Mutual Respect, Clark said, is different from his previous CD, Eternal Funk.
“The songs were a little more thought out. Eternal Funk was probably more about jams, really. On Mutual Respect, the first tune is more of a tune. There’s more melody in them. There’s more unusual changes and arrangements. There’s a vocal cut on it, and the whole group all matured,” he said
Clark’s new title track, “Mutual Respect,” is the most intense on the disc.
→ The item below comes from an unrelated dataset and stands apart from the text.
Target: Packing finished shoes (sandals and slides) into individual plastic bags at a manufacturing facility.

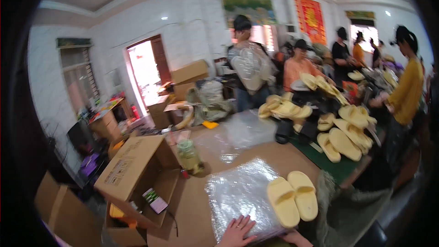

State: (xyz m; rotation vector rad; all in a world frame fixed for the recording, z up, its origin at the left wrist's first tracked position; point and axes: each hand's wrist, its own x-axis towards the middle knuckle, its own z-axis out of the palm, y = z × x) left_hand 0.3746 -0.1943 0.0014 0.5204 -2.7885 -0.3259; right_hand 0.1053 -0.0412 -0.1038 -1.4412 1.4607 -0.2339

Not only is it danceable, it is wild.
“There’s a lot of tracks where we use a lot of restraint for the sake of not being offensive,” Clark said. “A lot of times we’re thinking about what we saying maybe a little more, or thinking ‘Let’s not use this,’ or ‘Let’s not do that,’ so it feels a little bit less abrasive. I guess I could say that this track is a little less edited. When I wrote it, I actually wrote it for my brother. I was sitting at the piano talking to him. I was noodeling around with his thing. That’s kind of his style. He’s a person who wants to hear music push people.”
Working with guitarist Mike Mele and drummer Steve Chaggaris puts Clark in the company of very close friends who like to work cohesively and can play both R&B parts as well as jazz parts.
“Everyone has a lot of space to cover,” Clark said. “If anyone drops the ball then you’re down to a duo. If you’re in a club full of people dancing, that’s pretty thin.”